> _What you should do_
One range is to be output from the listing below, exactly as written: the line with "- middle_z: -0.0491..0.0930" to the line with "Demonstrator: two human", both kept.

> _Source information_
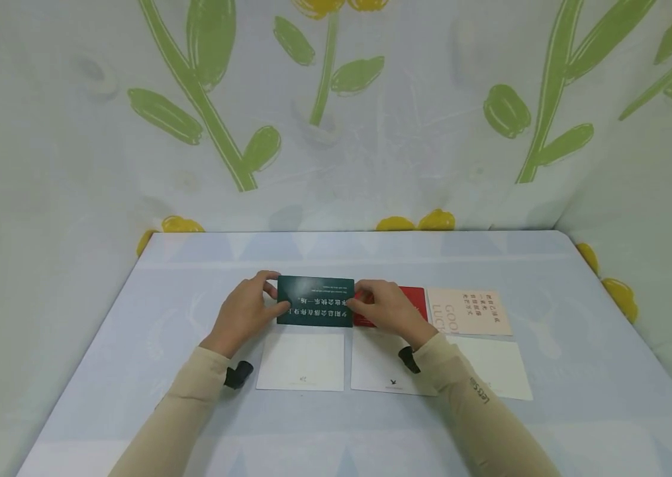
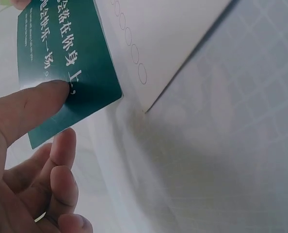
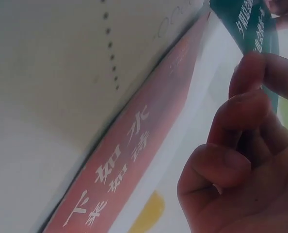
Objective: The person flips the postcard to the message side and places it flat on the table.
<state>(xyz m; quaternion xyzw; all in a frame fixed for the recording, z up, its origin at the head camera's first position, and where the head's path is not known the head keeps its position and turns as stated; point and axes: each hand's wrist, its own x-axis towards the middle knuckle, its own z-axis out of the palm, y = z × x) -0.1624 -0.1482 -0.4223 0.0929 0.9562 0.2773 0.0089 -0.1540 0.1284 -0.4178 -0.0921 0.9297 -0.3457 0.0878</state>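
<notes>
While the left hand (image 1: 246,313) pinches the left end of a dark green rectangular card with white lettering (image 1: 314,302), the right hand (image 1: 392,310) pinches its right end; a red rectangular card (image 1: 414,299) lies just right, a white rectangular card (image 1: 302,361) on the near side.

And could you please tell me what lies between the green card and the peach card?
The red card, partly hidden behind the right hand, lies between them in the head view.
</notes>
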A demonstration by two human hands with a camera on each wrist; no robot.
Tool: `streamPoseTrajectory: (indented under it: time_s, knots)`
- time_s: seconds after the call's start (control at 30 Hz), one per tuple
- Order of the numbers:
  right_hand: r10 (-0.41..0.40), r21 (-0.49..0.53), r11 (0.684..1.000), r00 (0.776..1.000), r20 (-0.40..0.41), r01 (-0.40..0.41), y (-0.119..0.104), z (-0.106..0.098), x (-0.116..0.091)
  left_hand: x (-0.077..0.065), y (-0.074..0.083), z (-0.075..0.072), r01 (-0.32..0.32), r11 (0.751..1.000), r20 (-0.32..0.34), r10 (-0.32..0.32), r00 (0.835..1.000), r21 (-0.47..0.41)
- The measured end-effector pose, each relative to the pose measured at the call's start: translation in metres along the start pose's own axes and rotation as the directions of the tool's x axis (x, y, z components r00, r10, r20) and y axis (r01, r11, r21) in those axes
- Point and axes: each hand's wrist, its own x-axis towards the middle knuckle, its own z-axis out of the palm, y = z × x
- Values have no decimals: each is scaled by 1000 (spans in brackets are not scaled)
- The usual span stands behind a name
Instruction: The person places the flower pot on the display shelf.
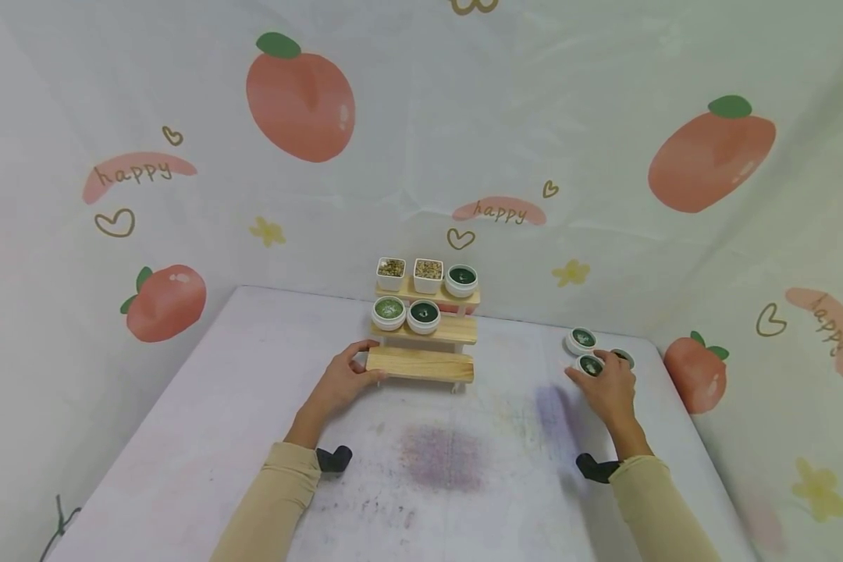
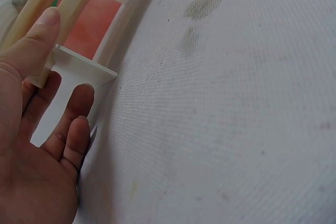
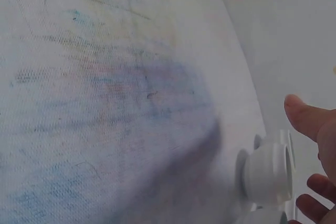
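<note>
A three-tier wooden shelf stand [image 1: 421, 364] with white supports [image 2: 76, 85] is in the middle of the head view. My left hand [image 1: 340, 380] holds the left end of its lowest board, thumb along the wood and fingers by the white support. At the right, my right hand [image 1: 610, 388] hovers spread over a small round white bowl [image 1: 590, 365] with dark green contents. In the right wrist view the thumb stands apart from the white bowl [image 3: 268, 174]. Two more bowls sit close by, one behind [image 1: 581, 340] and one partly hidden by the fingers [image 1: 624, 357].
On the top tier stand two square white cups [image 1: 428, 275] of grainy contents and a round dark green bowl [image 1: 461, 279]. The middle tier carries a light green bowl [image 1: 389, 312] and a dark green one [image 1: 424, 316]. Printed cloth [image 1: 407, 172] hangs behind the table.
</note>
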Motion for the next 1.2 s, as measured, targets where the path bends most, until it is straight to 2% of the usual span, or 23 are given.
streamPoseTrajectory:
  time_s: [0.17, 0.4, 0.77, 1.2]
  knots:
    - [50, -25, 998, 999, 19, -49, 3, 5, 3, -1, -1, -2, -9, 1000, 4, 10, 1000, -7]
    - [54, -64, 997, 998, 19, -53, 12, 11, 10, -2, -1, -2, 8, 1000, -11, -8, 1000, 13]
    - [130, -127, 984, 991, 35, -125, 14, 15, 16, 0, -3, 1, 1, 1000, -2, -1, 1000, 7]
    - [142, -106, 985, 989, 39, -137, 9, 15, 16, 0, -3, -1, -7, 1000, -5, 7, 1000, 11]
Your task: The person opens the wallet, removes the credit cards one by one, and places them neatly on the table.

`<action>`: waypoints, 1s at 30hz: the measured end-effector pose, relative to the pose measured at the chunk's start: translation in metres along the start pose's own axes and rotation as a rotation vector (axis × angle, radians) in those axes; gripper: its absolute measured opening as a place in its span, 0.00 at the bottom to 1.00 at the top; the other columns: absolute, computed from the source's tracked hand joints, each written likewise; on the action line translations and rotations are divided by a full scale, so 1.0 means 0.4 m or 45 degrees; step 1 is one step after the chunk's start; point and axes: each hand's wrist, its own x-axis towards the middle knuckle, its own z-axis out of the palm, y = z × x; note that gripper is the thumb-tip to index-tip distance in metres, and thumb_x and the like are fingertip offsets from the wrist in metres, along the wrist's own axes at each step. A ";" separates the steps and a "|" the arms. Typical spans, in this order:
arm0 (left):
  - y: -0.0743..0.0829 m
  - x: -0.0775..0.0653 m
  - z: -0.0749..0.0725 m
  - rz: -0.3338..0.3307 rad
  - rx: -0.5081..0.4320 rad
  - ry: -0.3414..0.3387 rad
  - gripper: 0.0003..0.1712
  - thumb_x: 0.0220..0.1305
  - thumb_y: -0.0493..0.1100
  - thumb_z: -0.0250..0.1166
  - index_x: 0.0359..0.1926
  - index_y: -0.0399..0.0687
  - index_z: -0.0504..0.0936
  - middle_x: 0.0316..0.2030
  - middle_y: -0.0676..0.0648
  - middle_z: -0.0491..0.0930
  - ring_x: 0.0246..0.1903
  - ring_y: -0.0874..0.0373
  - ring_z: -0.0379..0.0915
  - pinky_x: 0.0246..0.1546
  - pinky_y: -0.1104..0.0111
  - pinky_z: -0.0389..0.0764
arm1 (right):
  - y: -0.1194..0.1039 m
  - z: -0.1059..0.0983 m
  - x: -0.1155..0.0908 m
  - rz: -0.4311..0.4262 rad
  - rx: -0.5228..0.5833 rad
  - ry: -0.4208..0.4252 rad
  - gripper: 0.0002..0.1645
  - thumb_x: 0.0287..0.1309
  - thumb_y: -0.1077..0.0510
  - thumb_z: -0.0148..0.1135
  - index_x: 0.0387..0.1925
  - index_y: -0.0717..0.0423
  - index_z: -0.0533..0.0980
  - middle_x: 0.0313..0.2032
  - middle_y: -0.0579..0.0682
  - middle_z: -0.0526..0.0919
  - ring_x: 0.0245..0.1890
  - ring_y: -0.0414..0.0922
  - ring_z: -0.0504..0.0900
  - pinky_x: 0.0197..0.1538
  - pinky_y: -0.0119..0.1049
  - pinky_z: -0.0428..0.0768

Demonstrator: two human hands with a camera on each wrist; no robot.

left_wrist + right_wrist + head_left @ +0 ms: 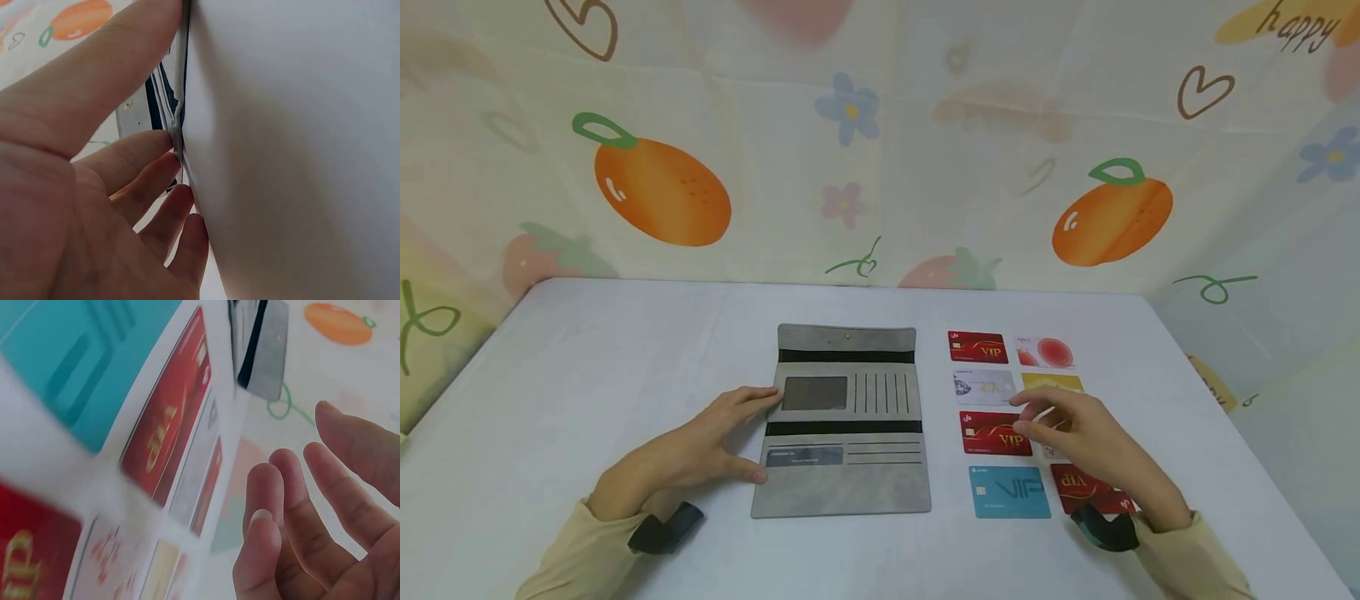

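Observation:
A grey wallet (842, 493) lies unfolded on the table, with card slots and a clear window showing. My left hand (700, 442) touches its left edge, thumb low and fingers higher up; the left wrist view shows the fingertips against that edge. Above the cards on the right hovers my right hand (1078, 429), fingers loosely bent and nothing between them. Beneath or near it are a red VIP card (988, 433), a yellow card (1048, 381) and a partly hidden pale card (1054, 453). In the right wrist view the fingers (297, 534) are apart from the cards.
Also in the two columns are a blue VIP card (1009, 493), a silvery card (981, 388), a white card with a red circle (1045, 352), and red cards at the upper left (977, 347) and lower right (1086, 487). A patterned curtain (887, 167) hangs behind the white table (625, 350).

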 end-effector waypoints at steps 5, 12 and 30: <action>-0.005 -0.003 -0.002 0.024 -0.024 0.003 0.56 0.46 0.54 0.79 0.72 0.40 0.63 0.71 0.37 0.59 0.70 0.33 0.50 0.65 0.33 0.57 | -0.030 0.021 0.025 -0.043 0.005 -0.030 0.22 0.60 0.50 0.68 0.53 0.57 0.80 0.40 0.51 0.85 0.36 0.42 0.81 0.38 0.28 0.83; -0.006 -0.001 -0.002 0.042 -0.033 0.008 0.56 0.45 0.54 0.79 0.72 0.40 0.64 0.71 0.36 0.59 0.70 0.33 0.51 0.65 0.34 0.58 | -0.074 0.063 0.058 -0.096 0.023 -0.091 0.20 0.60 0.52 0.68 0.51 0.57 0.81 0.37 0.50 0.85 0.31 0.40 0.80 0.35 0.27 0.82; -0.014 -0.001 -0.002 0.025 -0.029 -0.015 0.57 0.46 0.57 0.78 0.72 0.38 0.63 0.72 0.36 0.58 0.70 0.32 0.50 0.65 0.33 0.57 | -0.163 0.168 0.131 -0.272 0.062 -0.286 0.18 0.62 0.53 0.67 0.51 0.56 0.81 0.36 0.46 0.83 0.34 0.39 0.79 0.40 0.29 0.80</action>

> _Response area_
  - middle_z: -0.0491..0.0930
  - ring_x: 0.0246..0.1903
  - ring_y: -0.0874..0.0373
  - ring_z: -0.0379..0.0915
  - pinky_x: 0.0246..0.1546
  - pinky_y: -0.1104..0.0111
  - pinky_z: -0.0389..0.0764
arm1 (right):
  - y: -0.1194..0.1039 m
  - z: -0.1059..0.0983 m
  - x: -0.1155..0.0908 m
  - rz: -0.4311..0.4262 rad
  - rx: -0.5228..0.5833 rad
  - ry: -0.4208..0.4252 rad
  - gripper: 0.0002..0.1645
  - thumb_x: 0.0287..0.1309
  - thumb_y: -0.1077..0.0510
  - thumb_z: -0.0148..0.1135
  - index_x: 0.0387..0.1925
  - index_y: -0.0717..0.0423
  - index_z: -0.0533..0.0980
  - middle_x: 0.0313..0.2032
  - middle_y: -0.0579..0.0682
  - middle_z: -0.0526..0.0919
  - ring_x: 0.0245..0.1890
  - ring_y: -0.0414..0.0922
  - ring_z: -0.0504..0.0900
  - pinky_x: 0.0197..0.1538
  - pinky_y: -0.0119..0.1049
  - pinky_z: -0.0428..0.0768

Demonstrator: two human hands with a camera on each wrist; no robot.

Now the answer is complete.